Embry-Riddle’s flight programme has 73 aircraft at its Daytona campus, and additional aircraft at a second campus in Prescott, Arizona. Total enrolment across Embry-Riddle’s various study programmes – which include programmes in aeronautical meteorology, engineering, physiology, maintenance and business, for instance – also remain strong, at more than 10,000, Byrnes adds.

Embry-Riddle’s enrolments historically dip slightly about a year after industry downturns, such as those spurred by recessions and the 2001 terrorist attacks in the USA, Byrnes says.

Not this time.

“We are not really seeing that yet,” Byrnes says. “The demand remains strong.”

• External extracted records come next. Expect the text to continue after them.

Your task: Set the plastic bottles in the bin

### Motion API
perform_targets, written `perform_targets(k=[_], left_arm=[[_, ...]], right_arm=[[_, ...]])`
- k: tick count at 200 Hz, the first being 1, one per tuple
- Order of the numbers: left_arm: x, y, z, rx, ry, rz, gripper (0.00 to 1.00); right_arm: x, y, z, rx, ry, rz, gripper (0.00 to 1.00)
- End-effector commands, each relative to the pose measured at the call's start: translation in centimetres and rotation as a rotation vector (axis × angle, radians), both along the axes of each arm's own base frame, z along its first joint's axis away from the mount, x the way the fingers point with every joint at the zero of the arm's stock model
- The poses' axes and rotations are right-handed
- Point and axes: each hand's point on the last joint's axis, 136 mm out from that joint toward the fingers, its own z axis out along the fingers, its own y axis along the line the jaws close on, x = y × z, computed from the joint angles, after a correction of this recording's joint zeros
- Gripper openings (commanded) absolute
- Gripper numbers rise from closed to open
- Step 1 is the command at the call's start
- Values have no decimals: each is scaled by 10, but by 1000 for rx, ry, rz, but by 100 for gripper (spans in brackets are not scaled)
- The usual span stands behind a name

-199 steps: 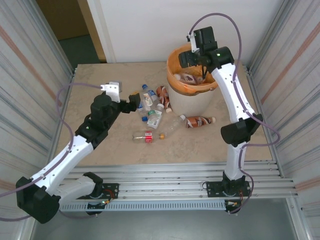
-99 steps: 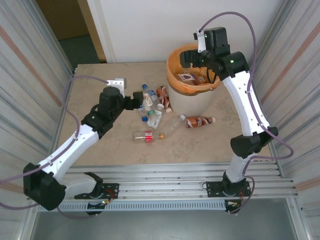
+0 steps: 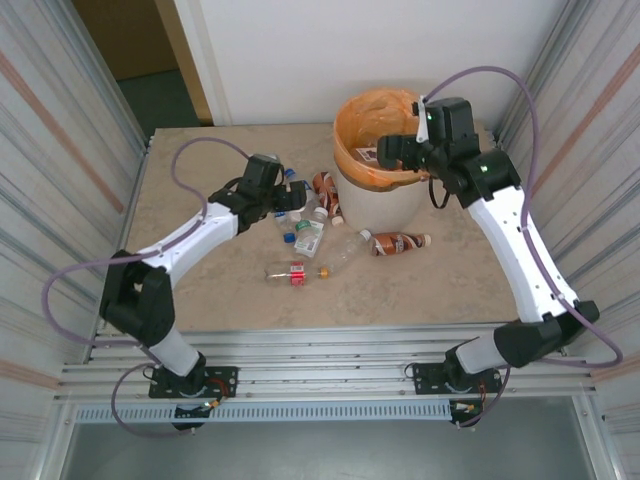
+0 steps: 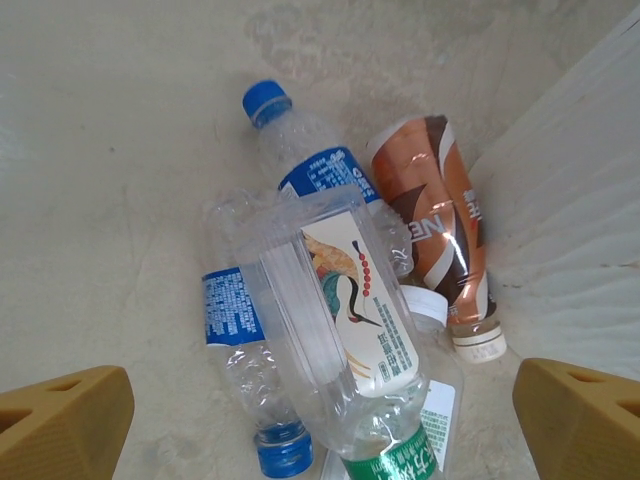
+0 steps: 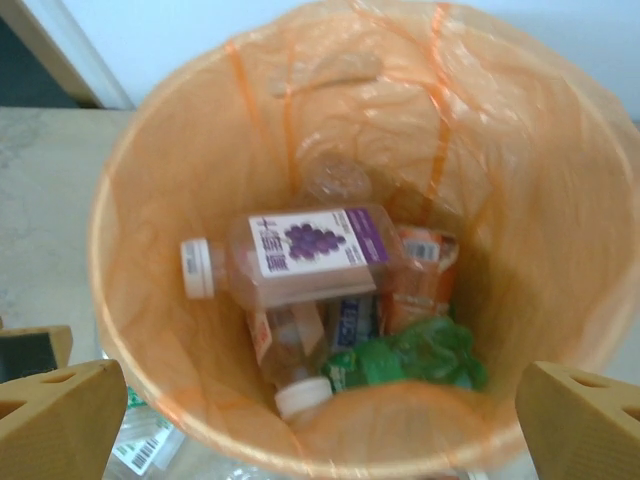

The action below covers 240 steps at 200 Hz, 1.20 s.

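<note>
Left gripper (image 4: 322, 400), jaws spread wide, hangs over the crane-label bottle (image 4: 345, 325) beside the bin (image 3: 385, 205); right gripper (image 5: 322, 392), likewise spread, hovers above the grape-label bottle (image 5: 300, 255) inside.

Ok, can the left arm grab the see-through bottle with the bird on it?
Probably yes. The left gripper is open right over the bird-label bottle, which lies on top of the other bottles, with nothing covering it.

I see a beige, marbled tabletop (image 3: 380, 290). Corrugated metal panels (image 3: 60, 130) stand along its left and right edges, a white wall (image 3: 290, 50) rises behind its far edge, and aluminium rails (image 3: 330, 350) run along its near edge.
</note>
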Motion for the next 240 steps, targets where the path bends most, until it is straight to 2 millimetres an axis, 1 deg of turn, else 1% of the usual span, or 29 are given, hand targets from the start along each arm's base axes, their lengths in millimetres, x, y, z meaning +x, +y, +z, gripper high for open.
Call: perform_targets(k=[1, 32, 73, 116, 141, 191, 240], left_arm=[[9, -7, -3, -24, 39, 9, 97], [20, -14, -22, 4, 90, 9, 97], [29, -16, -44, 52, 137, 24, 97], [34, -20, -60, 76, 173, 23, 97], [36, -21, -69, 91, 192, 24, 93], [36, -19, -78, 105, 208, 34, 86], [34, -18, -85, 120, 221, 40, 83]], right_arm=[[-11, -18, 14, 34, -79, -98, 98], [-28, -35, 10, 47, -101, -156, 98], [-39, -40, 3, 50, -87, -164, 98], [-39, -39, -2, 54, -75, -166, 98], [-37, -35, -5, 62, -70, -157, 98], [-36, -31, -6, 72, -64, -139, 98], [-35, -28, -6, 81, -64, -127, 98]])
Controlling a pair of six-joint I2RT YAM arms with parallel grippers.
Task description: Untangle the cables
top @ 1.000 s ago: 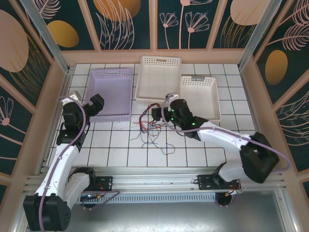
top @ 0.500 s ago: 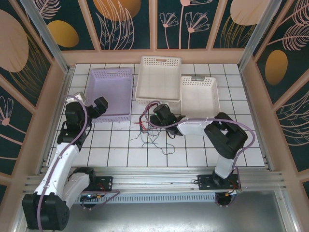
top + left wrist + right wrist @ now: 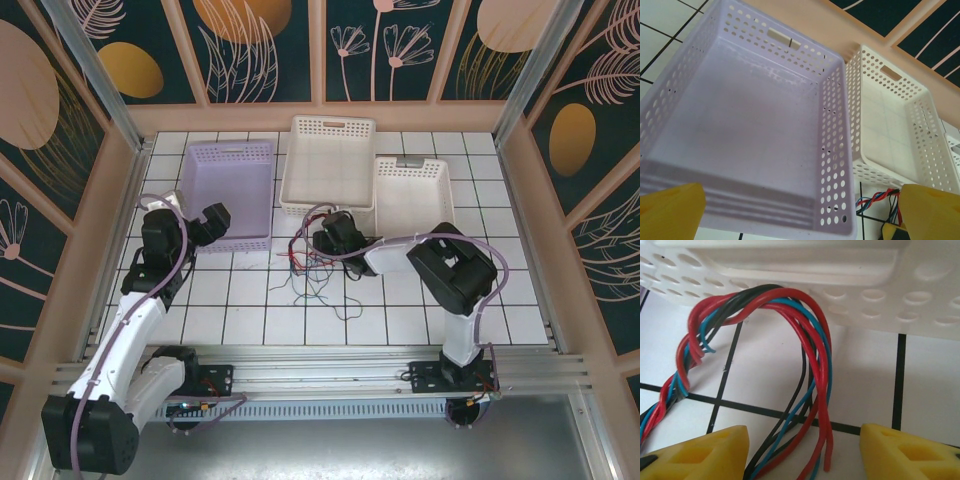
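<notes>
The cables (image 3: 303,258) are thin red, blue and black wires, tangled on the tiles just in front of the middle white basket. Loose strands trail toward the near edge. My right gripper (image 3: 322,238) is low over the top of the tangle. In the right wrist view its yellow fingers (image 3: 705,452) stand apart, with a loop of red, blue and black cables (image 3: 807,355) between them, touching neither. My left gripper (image 3: 211,221) hangs open at the lilac basket's front corner, holding nothing. In the left wrist view, twisted cables (image 3: 879,198) show at the lower right.
A lilac basket (image 3: 226,152) stands at the back left. A white basket (image 3: 330,128) is in the middle and another white basket (image 3: 412,236) sits at the right. The middle basket's perforated wall (image 3: 840,285) is right behind the cable loop.
The right arm has folded in, bringing its gripper left and down onto the tangle, and its jaws have narrowed. The left gripper has drifted slightly right.
</notes>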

Sources says many students expects airlines will resume hiring in the coming years, after recovering from the pandemic. When that might happen remains unknown, though some aerospace executives have suggested their businesses may not return to 2019 levels until 2024 or later.

By then, today’s new pilots can have attained the experience and certifications needed to fly commercial jets.

“It’s going to take at least two years to get up to commercial [certification] and [to] be ready for an airline anyway. They took the gamble,” says Gibbes.

Several industry-written forecasts predict the sector will eventually return to the rapid expansion that characterised the sector before the pandemic.

Boeing’s 2020 market outlook predicts the world’s airlines will need 43,110 new commercial jets in the next 20 years. That figure is down just 2% from Boeing’s 2019 outlook.

The US manufacturer anticipates 605,000 new pilots will be needed within 20 years.

Likewise, a 2020 report from pilot training company CAE estimated airlines will need 264,000 new pilots in the next decade.

“When you look at the data… the next ten years or so are bright for this industry,” says Byrnes.